• [PROBLEM STATEMENT] Repeat the listing below in full, exactly.

==*==

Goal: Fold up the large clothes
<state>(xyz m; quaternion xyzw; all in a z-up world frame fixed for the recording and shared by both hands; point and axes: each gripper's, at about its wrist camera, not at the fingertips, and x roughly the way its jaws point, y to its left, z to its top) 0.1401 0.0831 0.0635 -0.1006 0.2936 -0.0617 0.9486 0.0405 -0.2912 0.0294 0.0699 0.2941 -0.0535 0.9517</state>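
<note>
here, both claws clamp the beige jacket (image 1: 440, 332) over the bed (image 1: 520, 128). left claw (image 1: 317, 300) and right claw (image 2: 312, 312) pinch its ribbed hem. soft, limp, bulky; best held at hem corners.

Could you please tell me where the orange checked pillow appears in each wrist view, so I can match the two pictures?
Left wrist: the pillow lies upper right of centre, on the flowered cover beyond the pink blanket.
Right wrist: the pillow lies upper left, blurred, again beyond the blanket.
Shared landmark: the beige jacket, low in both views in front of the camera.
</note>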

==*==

• [OUTPUT OF THE TASK]
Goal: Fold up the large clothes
<state>(xyz m; quaternion xyzw; all in a z-up world frame fixed for the recording and shared by both hands; point and axes: each gripper's, at about its wrist camera, not at the fingertips, and x roughly the way its jaws point, y to its left, z to its top) 0.1401 0.0831 0.0635 -0.1006 0.2936 -0.0617 0.9486 0.0405 -0.2912 0.0294 0.0699 0.2941 -0.0535 0.9517</state>
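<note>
here, both claws clamp the beige jacket (image 1: 440, 332) over the bed (image 1: 520, 128). left claw (image 1: 317, 300) and right claw (image 2: 312, 312) pinch its ribbed hem. soft, limp, bulky; best held at hem corners.

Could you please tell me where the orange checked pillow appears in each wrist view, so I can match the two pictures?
Left wrist: the pillow lies upper right of centre, on the flowered cover beyond the pink blanket.
Right wrist: the pillow lies upper left, blurred, again beyond the blanket.
Shared landmark: the beige jacket, low in both views in front of the camera.
</note>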

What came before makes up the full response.